C’è stato un tempo, neanche troppo lontano, in cui l’Eurovision song contest in Italia veniva sostanzialmente ignorato. Esisteva, certo, ma restava confinato a una nicchia di appassionati e a qualche nottambulo televisivo. Poi, quasi all’improvviso, è diventato un evento imperdibile: meme, reaction, watch party, outfit da replicare nella vita quotidiana. Nel giro di pochi anni siamo passati dal chiederci se esistesse davvero al “non puoi non guardarlo”.
Nato nel 1956 come elegante esperimento televisivo, oggi l’Eurovision è un gigantesco spettacolo pop dove tutto può succedere. E soprattutto, dove tutto può diventare virale. Anzi, spesso è proprio lì che si decide il destino di una canzone: non solo sul palco, ma nei giorni e nei reel che lo precedono. Basti pensare al fenomeno Espresso macchiato dello scorso anno, esploso mesi prima ancora dell’esibizione ufficiale.
In vista della finale del 16 maggio, l’Italia torna protagonista e lo fa, ancora una volta, cambiando completamente registro. Dopo l’energia dirompente dei Måneskin, vincitori del 2021, che hanno riportato il rock al centro della scena europea con un’estetica internazionale e una presenza scenica travolgente, quest’anno si vira altrove. Decisamente altrove.
A rappresentarci è Sal Da Vinci, artista dalla carriera solida e trasversale, oggi al centro, quasi a sorpresa, di una nuova ondata di popolarità. Il merito? Un brano che ha fatto il giro dei social e, soprattutto, un balletto virale che lo accompagna: semplice, riconoscibile, irresistibile, perfetto per essere condiviso su ogni social.
Il fenomeno è interessante perché ribalta una convinzione diffusa: la viralità non nasce sempre da qualcosa costruito a tavolino. Qui è stata la combinazione tra melodia immediata e gesto coreografico replicabile a trasformare una canzone in un rito collettivo digitale.
Ed è proprio qui che emerge il contrasto con il recente passato italiano all’Eurovision.
Se i Måneskin rappresentavano rottura, impatto visivo e una certa dose di caos controllato, Sal Da Vinci porta sul palco un’idea opposta: centralità della voce, narrazione emotiva, una melodia che punta dritta al cuore.
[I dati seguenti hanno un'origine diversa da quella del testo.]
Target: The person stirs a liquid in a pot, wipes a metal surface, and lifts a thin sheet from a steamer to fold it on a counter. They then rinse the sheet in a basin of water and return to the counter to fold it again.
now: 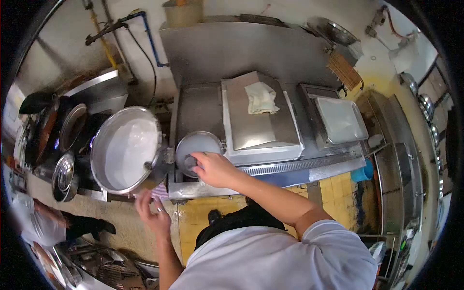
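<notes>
A ladle (189, 162) is being gripped by the right hand (212, 169) inside a small white-filled bowl (197, 145) at the counter's (270, 169) near-left corner. The left hand (152, 212), fingers spread, is being held under the large pot (126, 149).

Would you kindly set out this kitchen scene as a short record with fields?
place: kitchen with a steel steamer counter
right hand: reaching into a small round bowl of white liquid, gripping something small in it
left hand: open, below a large pot, near a striped cloth
large pot: holds white liquid, beside the bowl
on steamer lid: a crumpled white cloth
right of lid: a white tray
elsewhere: another person's sleeve at lower left
</notes>
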A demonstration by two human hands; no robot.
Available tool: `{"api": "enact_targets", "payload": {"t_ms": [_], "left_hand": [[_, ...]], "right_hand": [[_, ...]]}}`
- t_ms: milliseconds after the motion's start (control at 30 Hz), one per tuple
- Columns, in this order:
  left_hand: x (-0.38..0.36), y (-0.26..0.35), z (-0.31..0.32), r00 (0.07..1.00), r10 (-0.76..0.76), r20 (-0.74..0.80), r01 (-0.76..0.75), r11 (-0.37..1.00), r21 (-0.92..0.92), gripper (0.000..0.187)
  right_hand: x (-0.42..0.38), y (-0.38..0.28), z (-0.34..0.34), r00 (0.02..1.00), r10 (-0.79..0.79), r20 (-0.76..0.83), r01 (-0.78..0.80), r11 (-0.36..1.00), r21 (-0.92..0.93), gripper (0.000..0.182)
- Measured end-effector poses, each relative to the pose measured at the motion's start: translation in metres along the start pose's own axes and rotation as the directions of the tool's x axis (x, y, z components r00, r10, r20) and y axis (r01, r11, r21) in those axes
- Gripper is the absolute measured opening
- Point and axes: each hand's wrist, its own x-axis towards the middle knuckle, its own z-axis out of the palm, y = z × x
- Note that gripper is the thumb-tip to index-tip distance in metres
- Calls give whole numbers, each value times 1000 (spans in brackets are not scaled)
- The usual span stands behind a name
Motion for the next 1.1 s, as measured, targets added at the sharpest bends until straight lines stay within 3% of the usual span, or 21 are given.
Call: {"api": "enact_targets", "payload": {"t_ms": [33, 100, 133, 233, 267, 367, 433, 500, 600, 733, 767, 800, 900, 1000, 1100], "left_hand": [[-14, 12, 12, 994, -82, 68, 87, 993, -79, 20], [-34, 44, 44, 978, -106, 178, 121, 990, -78, 17], [-42, 56, 61, 963, -109, 247, 151, 975, -161, 18], [-60, 84, 117, 881, -110, 460, 225, 953, -202, 18], [-68, 88, 139, 791, -232, 566, 395, 901, -182, 17], [-66, 129, 195, 644, -222, 732, 471, 869, -151, 18], [-62, 145, 237, 608, -51, 793, 323, 928, -188, 20], [-52, 183, 272, 557, -60, 828, 293, 947, -129, 21], [-46, 232, 316, 573, 73, 816, 231, 941, -246, 22], [-65, 268, 352, 531, 112, 840, 253, 925, -284, 23], [-70, 276, 355, 509, 122, 852, 249, 927, -281, 23], [-74, 282, 356, 488, 129, 863, 247, 928, -278, 23], [-88, 285, 365, 452, 108, 885, 282, 924, -257, 23], [-85, 297, 366, 391, -12, 920, 369, 918, -145, 22], [-81, 303, 367, 437, 24, 899, 293, 941, -167, 22]], "right_hand": [[-12, 21, -9, 1000, 25, -8, -25, 1000, 7, 42], [-37, 66, -29, 991, 134, 28, -135, 990, 42, 40], [-51, 89, -39, 981, 187, 46, -189, 980, 61, 39], [-95, 155, -70, 948, 317, -36, -315, 948, 50, 35], [-107, 172, -83, 937, 348, -45, -345, 937, 53, 34], [-131, 214, -125, 912, 403, -76, -398, 915, 71, 32], [-140, 235, -146, 904, 412, -115, -403, 910, 96, 30], [-145, 255, -171, 874, 464, -145, -454, 886, 97, 31], [-155, 303, -219, 834, 497, -240, -488, 867, 103, 35], [-176, 384, -277, 714, 504, -485, -640, 751, -161, 45], [-180, 398, -290, 650, 620, -440, -726, 677, -119, 50], [-191, 422, -293, 672, 529, -518, -695, 693, -194, 54], [-213, 463, -305, 613, 600, -514, -762, 622, -182, 65], [-223, 479, -312, 515, 820, -251, -856, 479, -193, 69], [-226, 481, -314, 491, 809, -322, -869, 480, -120, 67]]}}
E, paradossalmente, a traghettarla nel presente è proprio quel balletto che continua a moltiplicarsi online. “Per sempre sì” è già tra le canzoni italiane più condivise e reinterpretate all’estero del 2026.
È una scelta controcorrente? Forse. Ma è anche perfettamente coerente con l’identità italiana nella competizione: capace di oscillare tra estremi senza perdere riconoscibilità. Dalla rivoluzione rock alla tradizione melodica, passando per TikTok.
Resta un punto fondamentale: oggi l’Eurovision non si gioca più solo durante la serata finale. Si gioca prima, online, tra trend e condivisioni. E sotto questo aspetto, Sal Da Vinci parte con un vantaggio concreto: il pubblico lo ha già intercettato, reinterpretato, fatto proprio.
Il 16 maggio, quindi, non sarà solo una finale. Sarà un banco di prova: capire se, nell’era della viralità, può ancora vincere chi non la insegue, ma la attraversa. Ma soprattutto se una canzone può arrivare lontano senza cambiare natura, semplicemente trovando il modo giusto per farsi riconoscere.